AdoptTransfer takes ownership of an already-in-flight full-object transfer initiated by performDownload and drives it to completion using the fetcher's existing idle-timeout and chunk-notification machinery.

Instead of creating a new BlockWriter, AdoptTransfer wraps the decisionWriter's existing BlockWriter with the fetcher's blockWriter adapter via dw.HandoffBlockWriter. All subsequent data written by the transfer engine flows through the adapter, gaining chunk notification and ETA tracking. Blocks already written before the handoff are harmlessly skipped (the shared bitmap check in writeCurrentBlock handles this).

Parameters:

ctx: context for the transfer (cancelled on idle or cache close)
tc: the TransferClient that owns the transfer (closed on exit)
dw: the decisionWriter whose BlockWriter will be wrapped
resultChan: pre-filtered channel delivering the single matching result
egrp: errgroup for goroutine lifecycle management (test cleanup)
wg: waitgroup to track goroutine completion (decremented on exit)
onExit: called when the adopted transfer exits for any reason (clear downloading flag, close completionDone, etc.)

The method starts a goroutine (managed via egrp) and returns the fetchOperation for chunk notification and ETA queries.

func (*BlockFetcherV2) Close ¶

func (bf *BlockFetcherV2) Close()

Close shuts down the fetcher's dedicated TransferClient. Must be called when the fetcher is no longer needed.

func (*BlockFetcherV2) CreateFetchCallback ¶

func (bf *BlockFetcherV2) CreateFetchCallback() func(ctx context.Context, startBlock, endBlock uint32) error

CreateFetchCallback returns a callback function for the RangeReader

func (*BlockFetcherV2) FetchBlocks ¶

func (bf *BlockFetcherV2) FetchBlocks(ctx context.Context, startBlock, endBlock uint32) error

FetchBlocks fetches the specified range of blocks from the origin. Blocks until all requested blocks are available or an error occurs. Implicitly marks this fetcher as having active client interest.

func (*BlockFetcherV2) FetchBlocksAsync ¶

func (bf *BlockFetcherV2) FetchBlocksAsync(ctx context.Context, startBlock, endBlock uint32) (*fetchOperation, error)

FetchBlocksAsync fetches blocks asynchronously and returns a channel that will be closed when the fetch completes (either successfully or with error). The returned error is non-nil only if the fetch couldn't be started. Check the fetchOperation for the final error after doneCh is closed. Implicitly marks this fetcher as having active client interest.
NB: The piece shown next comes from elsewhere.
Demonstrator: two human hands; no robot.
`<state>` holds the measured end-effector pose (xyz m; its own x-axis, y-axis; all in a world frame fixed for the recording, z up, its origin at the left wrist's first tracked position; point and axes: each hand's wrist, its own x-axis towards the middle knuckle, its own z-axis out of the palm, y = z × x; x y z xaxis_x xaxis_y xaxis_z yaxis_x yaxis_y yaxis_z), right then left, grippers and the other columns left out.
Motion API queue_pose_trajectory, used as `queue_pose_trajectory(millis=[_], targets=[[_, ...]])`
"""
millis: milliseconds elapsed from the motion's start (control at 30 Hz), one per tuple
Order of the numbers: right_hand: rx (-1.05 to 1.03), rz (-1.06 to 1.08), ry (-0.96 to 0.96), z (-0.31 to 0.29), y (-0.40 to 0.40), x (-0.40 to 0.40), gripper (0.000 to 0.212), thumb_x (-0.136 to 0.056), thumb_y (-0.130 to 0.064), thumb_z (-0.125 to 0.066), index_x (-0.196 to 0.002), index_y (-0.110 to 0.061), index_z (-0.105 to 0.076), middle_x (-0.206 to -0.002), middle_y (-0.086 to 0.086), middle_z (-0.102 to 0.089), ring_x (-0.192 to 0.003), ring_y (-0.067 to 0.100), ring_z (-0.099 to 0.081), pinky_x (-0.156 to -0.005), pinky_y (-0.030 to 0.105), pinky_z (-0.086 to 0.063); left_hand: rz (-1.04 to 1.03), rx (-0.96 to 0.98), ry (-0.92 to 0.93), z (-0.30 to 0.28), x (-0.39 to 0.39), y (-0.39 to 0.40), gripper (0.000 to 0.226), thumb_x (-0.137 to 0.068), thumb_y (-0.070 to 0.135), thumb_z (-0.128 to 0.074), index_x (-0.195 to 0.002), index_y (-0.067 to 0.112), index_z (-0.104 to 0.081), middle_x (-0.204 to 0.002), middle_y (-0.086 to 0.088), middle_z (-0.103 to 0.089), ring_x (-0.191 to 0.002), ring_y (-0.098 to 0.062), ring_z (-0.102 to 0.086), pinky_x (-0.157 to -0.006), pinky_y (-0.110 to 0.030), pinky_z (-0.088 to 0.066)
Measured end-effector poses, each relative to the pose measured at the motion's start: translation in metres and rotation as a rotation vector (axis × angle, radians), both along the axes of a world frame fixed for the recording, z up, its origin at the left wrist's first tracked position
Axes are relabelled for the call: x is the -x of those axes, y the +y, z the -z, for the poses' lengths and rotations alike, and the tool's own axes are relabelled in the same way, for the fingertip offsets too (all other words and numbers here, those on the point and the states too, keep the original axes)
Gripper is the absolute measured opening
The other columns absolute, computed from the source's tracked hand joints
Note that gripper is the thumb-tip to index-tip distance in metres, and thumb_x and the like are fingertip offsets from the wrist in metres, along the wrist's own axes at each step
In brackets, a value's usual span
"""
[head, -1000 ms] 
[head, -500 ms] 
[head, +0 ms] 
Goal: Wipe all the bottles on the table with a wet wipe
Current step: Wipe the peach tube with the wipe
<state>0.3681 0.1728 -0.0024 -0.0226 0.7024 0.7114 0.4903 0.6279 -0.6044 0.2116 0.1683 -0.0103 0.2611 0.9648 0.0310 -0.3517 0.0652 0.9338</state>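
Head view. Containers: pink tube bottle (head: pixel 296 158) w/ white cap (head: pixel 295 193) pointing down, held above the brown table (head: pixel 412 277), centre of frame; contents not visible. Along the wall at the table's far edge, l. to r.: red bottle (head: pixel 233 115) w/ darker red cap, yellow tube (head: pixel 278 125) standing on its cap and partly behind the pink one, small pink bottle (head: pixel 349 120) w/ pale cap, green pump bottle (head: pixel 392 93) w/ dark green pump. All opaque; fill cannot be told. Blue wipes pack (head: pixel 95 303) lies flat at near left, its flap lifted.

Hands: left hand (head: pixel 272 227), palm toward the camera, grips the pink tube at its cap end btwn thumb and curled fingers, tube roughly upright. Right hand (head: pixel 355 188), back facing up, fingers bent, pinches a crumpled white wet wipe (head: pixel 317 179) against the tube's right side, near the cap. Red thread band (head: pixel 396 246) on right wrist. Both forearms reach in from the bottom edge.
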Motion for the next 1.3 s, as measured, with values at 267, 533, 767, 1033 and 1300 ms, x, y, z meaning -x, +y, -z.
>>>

func (*BlockFetcherV2) GetChunkChannel ¶

func (bf *BlockFetcherV2) GetChunkChannel(op *fetchOperation, chunkIndex int64) <-chan struct{}

GetChunkChannel returns a channel that will be closed when the specified chunk is complete. This is the safe notification pattern - callers wait for close, no values are sent. Returns nil if the chunk is already complete.

func (*BlockFetcherV2) StartPrefetch ¶

func (bf *BlockFetcherV2) StartPrefetch(ctx context.Context)
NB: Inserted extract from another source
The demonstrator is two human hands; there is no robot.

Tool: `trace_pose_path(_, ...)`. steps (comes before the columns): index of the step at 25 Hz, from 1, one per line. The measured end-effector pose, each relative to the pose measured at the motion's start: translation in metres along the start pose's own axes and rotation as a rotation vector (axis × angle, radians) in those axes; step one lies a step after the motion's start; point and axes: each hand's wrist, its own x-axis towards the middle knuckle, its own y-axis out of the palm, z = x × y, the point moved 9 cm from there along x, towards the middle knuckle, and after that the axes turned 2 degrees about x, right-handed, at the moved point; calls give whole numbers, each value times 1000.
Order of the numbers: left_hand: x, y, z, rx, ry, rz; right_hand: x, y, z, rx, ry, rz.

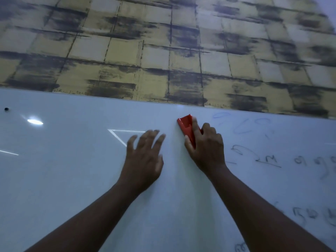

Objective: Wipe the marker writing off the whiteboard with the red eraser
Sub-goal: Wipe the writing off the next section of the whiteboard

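Observation:
My right hand (205,146) grips the red eraser (186,125) and holds it flat against the whiteboard (72,179), close under the board's top edge. Only the eraser's upper end shows past my fingers. Marker writing (269,160) fills the board to the right of that hand, in several lines; the top line (243,124) is faint blue. My left hand (145,155) lies open with spread fingers on the board, just left of the eraser. The board area around and left of both hands carries no writing.
Above the board's top edge is a wall (163,51) with yellow and black checked wallpaper. A small black dot (6,109) sits on the board at far left. Light reflections (35,122) glare on the board's left half.

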Motion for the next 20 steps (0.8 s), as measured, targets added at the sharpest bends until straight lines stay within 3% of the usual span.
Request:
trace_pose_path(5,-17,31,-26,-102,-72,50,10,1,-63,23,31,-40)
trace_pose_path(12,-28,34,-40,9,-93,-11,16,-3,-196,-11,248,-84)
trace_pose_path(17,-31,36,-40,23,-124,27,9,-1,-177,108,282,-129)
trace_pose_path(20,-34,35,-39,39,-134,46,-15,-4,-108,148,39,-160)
StartPrefetch starts prefetching the entire object in the background. The prefetch will be cancelled if there are no active clients for the prefetch timeout period.

func (*BlockFetcherV2) WaitForChunkWithETA ¶

func (bf *BlockFetcherV2) WaitForChunkWithETA(ctx context.Context, op *fetchOperation, chunkIndex int64) (completed bool, err error)

WaitForChunkWithETA waits for a chunk to complete, but gives up if the per-chunk ETA becomes stale. Returns true if the chunk completed, false if the ETA became stale (caller should try direct download).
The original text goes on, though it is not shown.